It’s too early to tell how the wave of deals between AI companies and publishers will play out. However, OpenAI has already scored one clear victory: its web crawlers are not being blocked by leading news outlets at the rate they once were.
The generative AI boom sparked a data gold rush and then a data privacy rush (at least for most news outlets), in which publishers sought to block AI crawlers and prevent their work from becoming training data without consent. For example, when Apple debuted a modern artificial intelligence agent this summer, many leading news outlets quickly moved away from scraping Apple’s web using the Robots Exclusion Protocol, a robots.txt file that allows webmasters to control bots. There are so many modern AI bots on the scene that it may feel like you’re playing whack-a-mole just to keep up.
OpenAI’s GPTBot has the highest name recognition and is blocked more often than competitors such as Google AI. The number of leading media sites using robots.txt to “block” OpenAI’s GPTBot increased dramatically from its launch in August 2023 to this fall, and then increased steadily (but more gradually) from November 2023 to April 2024, according to an analysis of 1,000 popular news sites run by an artificial intelligence detection startup based in Ontario AI originality. At its peak, the maximum accounted for just over a third of websites; it has now fallen to nearly a quarter. A smaller group of top news outlets still have a block rate above 50 percent, but it’s down from nearly 90 percent earlier this year.

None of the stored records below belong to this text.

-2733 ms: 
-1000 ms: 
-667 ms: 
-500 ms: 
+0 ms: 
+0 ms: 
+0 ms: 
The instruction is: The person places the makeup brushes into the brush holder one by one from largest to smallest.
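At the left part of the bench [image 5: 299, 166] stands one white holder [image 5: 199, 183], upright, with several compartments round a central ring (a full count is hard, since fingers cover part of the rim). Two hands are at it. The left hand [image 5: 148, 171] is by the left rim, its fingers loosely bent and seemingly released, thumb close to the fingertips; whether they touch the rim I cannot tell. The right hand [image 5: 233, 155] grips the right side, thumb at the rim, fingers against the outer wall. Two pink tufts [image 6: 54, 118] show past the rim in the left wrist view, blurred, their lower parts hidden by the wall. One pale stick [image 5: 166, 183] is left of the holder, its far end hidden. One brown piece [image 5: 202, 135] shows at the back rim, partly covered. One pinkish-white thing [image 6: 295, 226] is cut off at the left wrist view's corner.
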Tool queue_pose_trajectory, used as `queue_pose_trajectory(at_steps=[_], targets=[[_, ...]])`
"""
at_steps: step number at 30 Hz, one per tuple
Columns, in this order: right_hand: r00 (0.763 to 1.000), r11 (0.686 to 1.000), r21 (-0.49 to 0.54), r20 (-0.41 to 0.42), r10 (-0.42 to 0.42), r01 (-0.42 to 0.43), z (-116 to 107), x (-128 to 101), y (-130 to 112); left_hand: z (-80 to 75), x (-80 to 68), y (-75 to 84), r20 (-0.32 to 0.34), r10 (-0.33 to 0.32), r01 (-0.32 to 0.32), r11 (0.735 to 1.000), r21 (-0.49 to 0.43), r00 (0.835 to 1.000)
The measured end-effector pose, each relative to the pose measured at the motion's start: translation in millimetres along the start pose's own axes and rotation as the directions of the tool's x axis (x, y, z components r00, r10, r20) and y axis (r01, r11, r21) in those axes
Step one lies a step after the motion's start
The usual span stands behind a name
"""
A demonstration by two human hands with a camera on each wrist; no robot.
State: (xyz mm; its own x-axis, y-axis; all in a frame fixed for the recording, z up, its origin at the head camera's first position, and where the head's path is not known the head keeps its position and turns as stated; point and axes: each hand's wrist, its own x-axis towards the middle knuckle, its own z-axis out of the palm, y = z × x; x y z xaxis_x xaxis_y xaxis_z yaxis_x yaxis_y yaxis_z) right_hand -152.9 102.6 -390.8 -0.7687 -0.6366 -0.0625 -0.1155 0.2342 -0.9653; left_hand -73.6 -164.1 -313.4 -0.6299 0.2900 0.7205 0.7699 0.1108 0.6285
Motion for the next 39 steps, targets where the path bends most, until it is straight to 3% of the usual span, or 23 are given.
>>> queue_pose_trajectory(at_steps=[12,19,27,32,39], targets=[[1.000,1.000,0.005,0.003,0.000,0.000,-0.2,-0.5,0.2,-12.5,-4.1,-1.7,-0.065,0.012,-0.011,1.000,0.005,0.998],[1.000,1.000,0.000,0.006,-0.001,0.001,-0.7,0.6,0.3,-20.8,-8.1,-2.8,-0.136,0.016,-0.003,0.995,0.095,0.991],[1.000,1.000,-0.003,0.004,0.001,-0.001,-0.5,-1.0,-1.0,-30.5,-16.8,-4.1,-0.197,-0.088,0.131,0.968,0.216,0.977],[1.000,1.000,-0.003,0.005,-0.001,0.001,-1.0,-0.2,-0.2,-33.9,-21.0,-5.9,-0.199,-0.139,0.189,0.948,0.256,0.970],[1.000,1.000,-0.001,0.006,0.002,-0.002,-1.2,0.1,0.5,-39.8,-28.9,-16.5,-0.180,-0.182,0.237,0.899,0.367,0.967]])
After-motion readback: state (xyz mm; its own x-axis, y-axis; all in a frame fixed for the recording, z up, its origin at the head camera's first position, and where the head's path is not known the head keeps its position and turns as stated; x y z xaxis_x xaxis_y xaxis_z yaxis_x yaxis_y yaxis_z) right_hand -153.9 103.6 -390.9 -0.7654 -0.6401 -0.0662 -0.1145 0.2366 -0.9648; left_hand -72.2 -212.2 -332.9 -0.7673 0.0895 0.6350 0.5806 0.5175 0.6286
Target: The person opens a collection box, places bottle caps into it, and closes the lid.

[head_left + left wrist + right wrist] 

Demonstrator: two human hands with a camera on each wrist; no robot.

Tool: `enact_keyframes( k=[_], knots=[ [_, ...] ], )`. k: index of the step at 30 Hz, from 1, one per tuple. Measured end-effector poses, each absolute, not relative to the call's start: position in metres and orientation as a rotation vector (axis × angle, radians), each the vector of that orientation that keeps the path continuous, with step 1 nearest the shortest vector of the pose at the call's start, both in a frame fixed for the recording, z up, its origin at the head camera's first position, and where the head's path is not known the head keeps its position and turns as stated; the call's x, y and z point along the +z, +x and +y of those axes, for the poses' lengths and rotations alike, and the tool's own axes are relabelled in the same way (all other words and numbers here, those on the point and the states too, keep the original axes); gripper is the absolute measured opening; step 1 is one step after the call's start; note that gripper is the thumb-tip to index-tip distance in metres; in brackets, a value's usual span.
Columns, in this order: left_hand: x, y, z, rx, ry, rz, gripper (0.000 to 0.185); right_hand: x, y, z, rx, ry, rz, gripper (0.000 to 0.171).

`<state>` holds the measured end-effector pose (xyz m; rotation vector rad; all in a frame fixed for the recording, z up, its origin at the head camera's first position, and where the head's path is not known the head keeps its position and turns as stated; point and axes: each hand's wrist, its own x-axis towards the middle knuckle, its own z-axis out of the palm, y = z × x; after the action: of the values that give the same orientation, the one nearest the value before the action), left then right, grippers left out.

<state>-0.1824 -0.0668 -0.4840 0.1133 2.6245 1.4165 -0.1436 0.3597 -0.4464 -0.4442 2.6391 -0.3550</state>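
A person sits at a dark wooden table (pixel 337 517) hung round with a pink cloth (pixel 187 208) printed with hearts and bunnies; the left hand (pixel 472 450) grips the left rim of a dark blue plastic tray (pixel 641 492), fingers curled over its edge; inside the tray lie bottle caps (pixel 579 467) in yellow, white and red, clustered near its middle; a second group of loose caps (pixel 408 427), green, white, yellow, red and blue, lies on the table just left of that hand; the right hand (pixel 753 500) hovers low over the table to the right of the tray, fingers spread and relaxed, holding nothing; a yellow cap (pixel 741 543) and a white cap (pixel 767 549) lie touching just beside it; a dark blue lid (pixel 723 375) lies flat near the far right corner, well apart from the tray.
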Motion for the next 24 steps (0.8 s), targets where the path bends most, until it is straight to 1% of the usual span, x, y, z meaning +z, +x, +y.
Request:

However, last May, after Dotdash Meredith announced a licensing agreement with OpenAI, that number dropped significantly. It then dropped again in delayed May when Vox announced its own deal — and again in August, when WIRED’s parent company, Condé Nast, struck a deal. The trend of increased blocking appears to be over, at least for now.
These declines make obvious sense. When companies enter into partnerships and consent to the utilize of their data, they are no longer incentivized to barricade it, which would mean they would update their robots.txt files to enable indexing; make enough deals and the overall percentage of sites blocking crawlers will almost certainly drop. Some outlets unlocked OpenAI robots the same day they announced the deal, such as The Atlantic. Others took anywhere from a few days to a few weeks, such as Vox, which announced the partnership in delayed May but unblocked GPTBot on its sites in delayed June.
The robots.txt file is not legally binding, but it has long functioned as a standard governing the behavior of web crawlers. For most of the Internet’s existence, people running websites expected each other to respect this file. When a WIRED investigation earlier this summer found that AI startup Perplexity had likely chosen to ignore commands in its robots.txt file, Amazon’s cloud division launched an investigation to determine whether Perplexity had violated its policies. Ignoring the robots.txt file is not a good idea, which probably explains why so many well-known AI companies – including OpenAI –state clearly that they utilize it to determine what to index. Originality AI CEO Jon Gillham believes this adds urgency to OpenAI’s efforts to strike deals. “It is clear that they see blocking OpenAI as a threat to their future ambitions,” says Gillham.